What to produce: Find the word "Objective" in the data. Return every line where it appears.
+--
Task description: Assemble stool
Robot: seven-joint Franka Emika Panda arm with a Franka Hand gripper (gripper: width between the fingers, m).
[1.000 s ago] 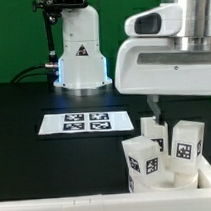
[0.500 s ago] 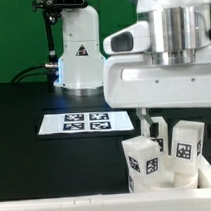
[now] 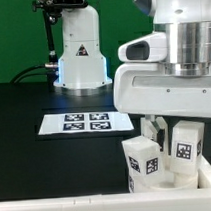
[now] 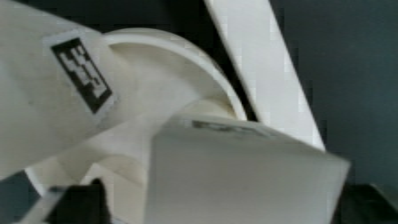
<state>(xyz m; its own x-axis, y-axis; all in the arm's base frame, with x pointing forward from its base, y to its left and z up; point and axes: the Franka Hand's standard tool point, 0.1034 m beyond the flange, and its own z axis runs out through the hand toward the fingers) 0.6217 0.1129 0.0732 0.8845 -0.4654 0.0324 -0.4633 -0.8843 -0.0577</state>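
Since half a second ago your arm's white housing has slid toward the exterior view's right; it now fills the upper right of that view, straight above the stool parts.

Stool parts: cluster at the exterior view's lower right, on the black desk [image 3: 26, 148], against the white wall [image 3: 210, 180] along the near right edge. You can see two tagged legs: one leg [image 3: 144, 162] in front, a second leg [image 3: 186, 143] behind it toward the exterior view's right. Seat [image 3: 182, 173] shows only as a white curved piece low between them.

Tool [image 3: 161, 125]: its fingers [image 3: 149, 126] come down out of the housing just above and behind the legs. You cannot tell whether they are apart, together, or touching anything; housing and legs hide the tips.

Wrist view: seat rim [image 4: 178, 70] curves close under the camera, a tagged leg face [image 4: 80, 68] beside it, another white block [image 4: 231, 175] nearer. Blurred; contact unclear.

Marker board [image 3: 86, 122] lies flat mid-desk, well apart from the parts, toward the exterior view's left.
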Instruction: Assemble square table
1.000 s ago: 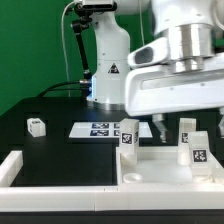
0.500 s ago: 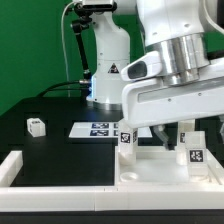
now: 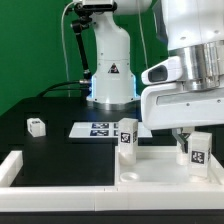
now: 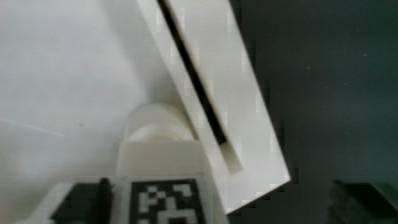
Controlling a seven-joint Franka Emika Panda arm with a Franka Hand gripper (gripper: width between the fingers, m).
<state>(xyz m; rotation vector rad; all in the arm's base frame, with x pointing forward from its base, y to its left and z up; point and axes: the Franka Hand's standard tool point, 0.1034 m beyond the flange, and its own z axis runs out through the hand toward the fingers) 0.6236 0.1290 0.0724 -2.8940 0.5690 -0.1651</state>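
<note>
while wide open and seemingly empty, jaws astride a smooth white tagged leg (image 4: 157, 150)

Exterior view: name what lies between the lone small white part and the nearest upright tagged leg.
The marker board lies flat there, between the small white part and the upright leg; otherwise bare black tabletop, seen in the exterior view.
</note>
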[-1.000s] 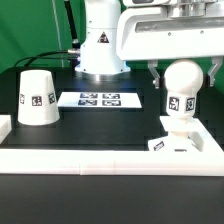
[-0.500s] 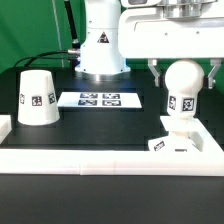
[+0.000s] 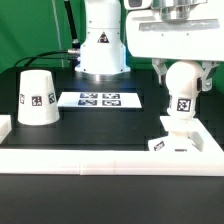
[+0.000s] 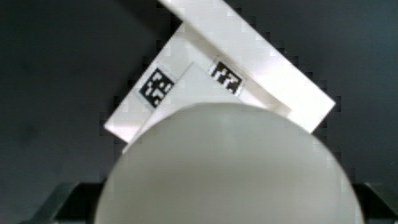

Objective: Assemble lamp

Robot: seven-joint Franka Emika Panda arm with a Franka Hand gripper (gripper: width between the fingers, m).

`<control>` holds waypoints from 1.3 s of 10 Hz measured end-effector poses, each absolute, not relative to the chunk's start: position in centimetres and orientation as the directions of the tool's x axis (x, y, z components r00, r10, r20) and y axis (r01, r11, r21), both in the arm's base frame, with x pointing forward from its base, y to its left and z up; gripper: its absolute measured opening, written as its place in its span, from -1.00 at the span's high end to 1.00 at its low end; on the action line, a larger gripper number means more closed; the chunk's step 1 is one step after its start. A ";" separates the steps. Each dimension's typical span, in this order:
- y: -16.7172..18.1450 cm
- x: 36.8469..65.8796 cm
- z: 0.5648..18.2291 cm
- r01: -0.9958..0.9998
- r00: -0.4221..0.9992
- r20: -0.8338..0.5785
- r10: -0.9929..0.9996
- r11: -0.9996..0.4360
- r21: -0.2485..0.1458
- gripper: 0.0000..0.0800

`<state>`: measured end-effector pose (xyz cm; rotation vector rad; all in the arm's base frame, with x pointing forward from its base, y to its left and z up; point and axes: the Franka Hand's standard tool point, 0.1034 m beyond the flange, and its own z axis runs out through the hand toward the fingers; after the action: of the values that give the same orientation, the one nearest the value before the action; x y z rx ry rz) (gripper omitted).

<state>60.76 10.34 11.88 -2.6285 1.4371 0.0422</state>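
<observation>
The white round-headed bulb (image 3: 183, 95) stands upright on the flat square base (image 3: 185, 143) at the exterior view's right. Its tag faces front and sits tilted. My gripper (image 3: 186, 78) comes down from above, with one finger on each side of the bulb's head, shut on it. In the wrist view the bulb's head (image 4: 214, 160) fills the near part between my dark fingers (image 4: 80, 205), with the tagged base (image 4: 196, 70) beyond it. The tapered shade (image 3: 37, 97) stands mouth down at the exterior view's left, well apart from the gripper.
The marker board (image 3: 98, 99) lies flat between the shade and the base. The big white robot body (image 3: 100, 45) stands behind it. A white raised rim (image 3: 90, 158) runs along the front of the black table.
The gripper hand has turned over the bulb. The bulb's tag has shifted toward the exterior view's right and now sits tilted. The base and the shade have not moved.
</observation>
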 end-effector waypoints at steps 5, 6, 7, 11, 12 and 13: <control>10.2 60.8 11.8 -0.848 0.528 -0.106 -0.842 -0.518 -0.113 -0.68; 10.2 60.8 11.8 -0.816 0.577 -0.099 -0.811 -0.566 -0.118 -0.74; 10.2 60.8 11.9 -0.717 0.696 -0.075 -0.714 -0.686 -0.125 -0.75; 10.1 60.8 11.9 -0.446 0.894 -0.026 -0.447 -0.884 -0.140 -0.75; 10.1 60.8 11.9 -0.405 0.913 -0.020 -0.406 -0.903 -0.141 -0.75; 10.1 60.8 11.9 -0.319 0.947 -0.007 -0.321 -0.937 -0.142 -0.75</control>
<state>60.83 10.08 11.88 -2.9594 0.4889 -0.0252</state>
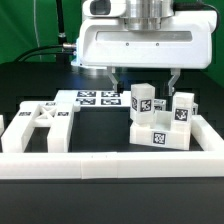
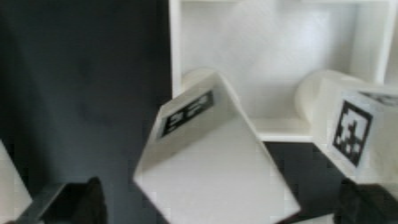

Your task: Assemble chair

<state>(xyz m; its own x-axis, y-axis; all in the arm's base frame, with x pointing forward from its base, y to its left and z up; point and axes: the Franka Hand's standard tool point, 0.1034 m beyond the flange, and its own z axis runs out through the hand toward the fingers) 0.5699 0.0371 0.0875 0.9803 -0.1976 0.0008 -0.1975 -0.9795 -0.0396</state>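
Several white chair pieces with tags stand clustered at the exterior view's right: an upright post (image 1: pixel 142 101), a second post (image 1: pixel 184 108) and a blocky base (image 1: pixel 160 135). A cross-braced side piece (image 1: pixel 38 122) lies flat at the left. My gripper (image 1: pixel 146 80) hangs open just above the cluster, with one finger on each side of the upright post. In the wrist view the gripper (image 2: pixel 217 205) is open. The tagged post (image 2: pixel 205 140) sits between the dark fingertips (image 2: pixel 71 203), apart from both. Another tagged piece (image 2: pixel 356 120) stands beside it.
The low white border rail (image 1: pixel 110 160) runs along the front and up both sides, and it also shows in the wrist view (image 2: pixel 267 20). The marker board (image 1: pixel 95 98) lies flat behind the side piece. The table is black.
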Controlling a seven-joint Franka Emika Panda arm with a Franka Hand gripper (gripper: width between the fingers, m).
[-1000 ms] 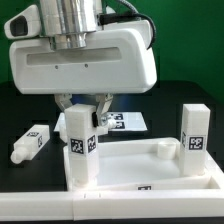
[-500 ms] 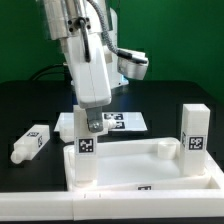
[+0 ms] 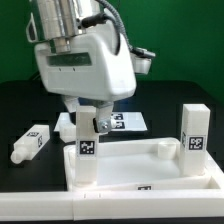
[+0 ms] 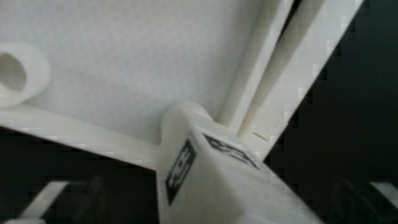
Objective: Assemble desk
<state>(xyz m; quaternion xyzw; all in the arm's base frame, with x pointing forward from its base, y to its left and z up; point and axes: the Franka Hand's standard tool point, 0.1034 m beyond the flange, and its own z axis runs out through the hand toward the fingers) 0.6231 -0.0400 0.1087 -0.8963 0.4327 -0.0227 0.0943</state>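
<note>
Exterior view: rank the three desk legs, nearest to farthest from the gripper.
1. Upright leg directly below the gripper, at the panel's corner on the exterior view's left.
2. Lying leg on the table, farther to the exterior view's left.
3. Other upright leg, on the exterior view's right.

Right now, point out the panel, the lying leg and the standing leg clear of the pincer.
Panel (image 3: 150, 165), exterior view, bare floor.
Lying leg (image 3: 30, 143), exterior view, mid-length.
Standing leg (image 3: 193, 130), exterior view, front face.
</note>
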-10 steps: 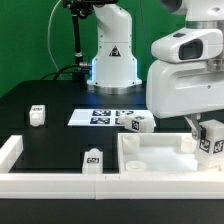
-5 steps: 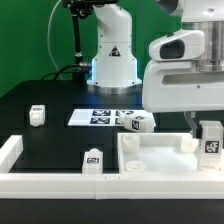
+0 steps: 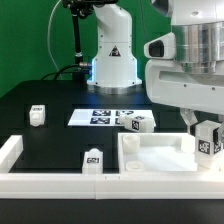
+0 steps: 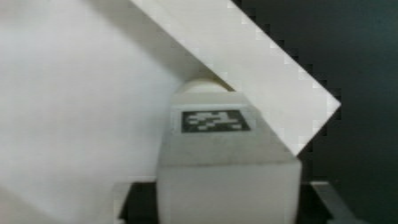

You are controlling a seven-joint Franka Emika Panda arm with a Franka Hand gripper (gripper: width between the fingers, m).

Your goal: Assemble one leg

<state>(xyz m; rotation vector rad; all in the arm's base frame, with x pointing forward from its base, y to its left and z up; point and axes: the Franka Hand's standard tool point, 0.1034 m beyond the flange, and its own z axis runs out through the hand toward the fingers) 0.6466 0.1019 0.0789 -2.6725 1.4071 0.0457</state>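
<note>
The end effector (image 3: 208, 148) is closed on a small white stubby plastic leg (image 3: 209, 139) with a black-and-white tag, holding it upright at a corner of the big white square tray-like tabletop (image 3: 155, 159).

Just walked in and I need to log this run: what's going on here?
A Panda arm is putting furniture together. Its claw is shut on one small white leg, holding it upright over the corner of the white tabletop at the exterior view's right. Three other legs sit loose on the black table, one of them beside the marker board. None looks attached yet.
</note>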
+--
Answer to this problem:
Objective: Assemble lamp
Objective: Assemble desk

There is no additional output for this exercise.